P: Com que rapidez é que o Mastrol começa a atuar após a toma? R: O Mastrol foi concebido para suprimir o nível de estrogénio no organismo. Os estudos mostram que uma supressão significativa do estradiol sérico, superior a 80%, é tipicamente alcançada dentro de 24 horas após o início do tratamento.

P: Qual é o período de tempo mais longo que alguém pode tomar Mastrol com segurança? R: Para o tratamento adjuvante, a recomendação regulamentar atual é tipicamente de cinco anos. Para a doença avançada ou metastática, o tratamento continua até que haja documentação de progressão da doença, o que significa que não existe um limite de tempo fixo para esta utilização.

P: O Mastrol pode afetar os padrões de sono? R: A insónia, que é a dificuldade em adormecer ou em permanecer a dormir, foi relatada como uma reação adversa nos ensaios clínicos de Mastrol.

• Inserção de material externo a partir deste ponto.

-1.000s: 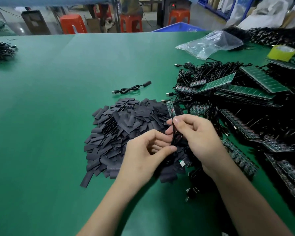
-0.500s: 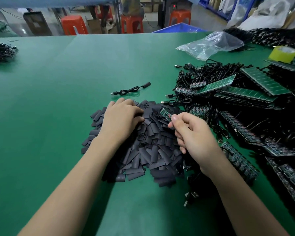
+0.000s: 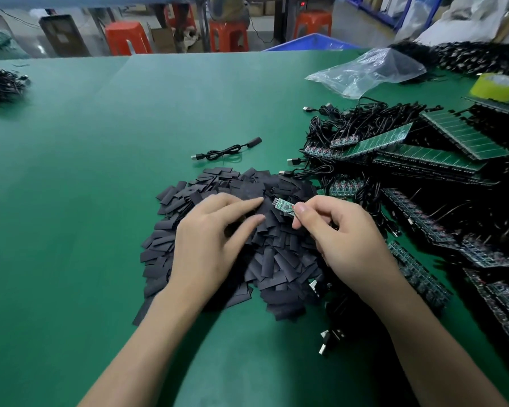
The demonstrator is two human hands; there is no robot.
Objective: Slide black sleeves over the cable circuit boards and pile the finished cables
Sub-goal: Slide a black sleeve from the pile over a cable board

P: O Mastrol pode causar alterações no apetite? R: A perda de apetite foi relatada na experiência pós-comercialização do Mastrol. No entanto, a perda de apetite não está listada entre as reações adversas mais comuns relatadas durante os principais ensaios clínicos.

P: Posso tomar as minhas vitaminas e suplementos regulares com o Mastrol? R: A informação oficial do produto contém avisos específicos contra a coadministração de Mastrol com indutores ou inibidores fortes de certas enzimas hepáticas que podem estar presentes em alguns suplementos. Não estão listados avisos específicos para vitaminas gerais, mas é importante discutir todos os suplementos que esteja a tomar com um profissional de saúde.

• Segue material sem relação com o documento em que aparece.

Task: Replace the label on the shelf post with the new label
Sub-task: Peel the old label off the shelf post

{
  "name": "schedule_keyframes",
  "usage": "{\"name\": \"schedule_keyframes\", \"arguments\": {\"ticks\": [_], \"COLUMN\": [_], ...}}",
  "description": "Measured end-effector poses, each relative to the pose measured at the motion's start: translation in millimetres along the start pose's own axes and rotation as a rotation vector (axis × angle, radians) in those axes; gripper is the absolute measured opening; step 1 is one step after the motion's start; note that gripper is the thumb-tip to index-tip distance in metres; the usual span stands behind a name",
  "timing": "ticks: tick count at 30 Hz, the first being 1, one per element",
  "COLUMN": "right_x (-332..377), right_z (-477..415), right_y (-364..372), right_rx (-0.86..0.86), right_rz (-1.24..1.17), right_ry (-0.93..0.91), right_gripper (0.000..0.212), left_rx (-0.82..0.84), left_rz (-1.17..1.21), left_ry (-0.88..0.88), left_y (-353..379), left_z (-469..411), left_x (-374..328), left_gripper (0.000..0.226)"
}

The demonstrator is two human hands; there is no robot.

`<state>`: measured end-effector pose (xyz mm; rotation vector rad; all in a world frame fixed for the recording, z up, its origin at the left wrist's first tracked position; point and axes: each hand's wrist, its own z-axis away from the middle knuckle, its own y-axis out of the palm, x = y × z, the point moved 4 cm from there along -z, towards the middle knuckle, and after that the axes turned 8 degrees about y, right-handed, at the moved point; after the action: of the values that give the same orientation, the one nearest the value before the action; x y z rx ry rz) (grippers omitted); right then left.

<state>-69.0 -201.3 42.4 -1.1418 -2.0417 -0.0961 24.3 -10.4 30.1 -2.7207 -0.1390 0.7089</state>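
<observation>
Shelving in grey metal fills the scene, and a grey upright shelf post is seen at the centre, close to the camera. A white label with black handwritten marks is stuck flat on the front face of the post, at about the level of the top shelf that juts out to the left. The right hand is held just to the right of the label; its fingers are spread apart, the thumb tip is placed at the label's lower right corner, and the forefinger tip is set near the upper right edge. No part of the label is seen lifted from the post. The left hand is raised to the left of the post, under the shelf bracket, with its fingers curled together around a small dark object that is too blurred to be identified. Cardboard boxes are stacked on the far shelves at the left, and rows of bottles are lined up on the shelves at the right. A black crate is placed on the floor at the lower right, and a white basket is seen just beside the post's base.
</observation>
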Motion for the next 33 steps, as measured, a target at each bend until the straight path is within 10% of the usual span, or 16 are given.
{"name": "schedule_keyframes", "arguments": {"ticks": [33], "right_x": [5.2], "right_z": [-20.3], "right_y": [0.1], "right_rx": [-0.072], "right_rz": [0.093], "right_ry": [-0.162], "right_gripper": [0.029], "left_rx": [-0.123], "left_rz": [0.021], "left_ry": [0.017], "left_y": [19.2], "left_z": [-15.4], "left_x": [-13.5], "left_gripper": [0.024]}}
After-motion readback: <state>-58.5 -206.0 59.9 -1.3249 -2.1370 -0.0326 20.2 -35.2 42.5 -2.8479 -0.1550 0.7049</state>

P: O que distingue o Mastrol de um equivalente genérico? R: Mastrol é o nome de marca para a substância ativa anastrozol. Tanto o nome de marca como o seu equivalente genérico contêm exatamente a mesma substância ativa. As agências regulamentares determinaram que a forma genérica é terapeuticamente equivalente ao produto de marca.

P: O Mastrol interage com pílulas contracetivas? R: A informação de prescrição adverte que o Mastrol pode não funcionar eficazmente se for tomado em conjunto com outros medicamentos que contenham estrogénio, o que inclui a maioria das pílulas contracetivas hormonais. A coadministração com produtos que contenham estrogénio é tipicamente evitada.

P: Qual é a diferença entre o Mastrol e um placebo nos estudos? R: Em estudos clínicos, um placebo é uma substância inativa utilizada puramente para comparação. Os estudos clínicos demonstraram que o Mastrol proporcionou melhores resultados do que um placebo em medidas como a sobrevivência livre de doença e o tempo até à recorrência.

Como Mastrol deve ser armazenado e descartado?

Condições Oficiais de Armazenamento

Os comprimidos de Mastrol (Anastrozol) devem ser conservados a uma temperatura ambiente controlada, especificamente entre os 20 °C e os 25 °C, sendo permitidas variações temporárias até aos 30 °C. Para preservar a estabilidade do medicamento, este deve ser mantido na sua embalagem original, bem fechada, e guardado num local seco e protegido da humidade.

Segurança Infantil e Eliminação

De acordo com as normas oficiais, o Mastrol deve ser guardado fora da vista e do alcance das crianças.

A eliminação de produto não utilizado ou fora do prazo de validade deve ser efetuada em conformidade com os requisitos locais. O produto e a respetiva embalagem não devem ser eliminados através das águas residuais nem no lixo doméstico comum, de forma a prevenir a contaminação ambiental.

Atenção! Sempre consulte um médico ou farmacêutico antes de usar pílulas ou medicamentos.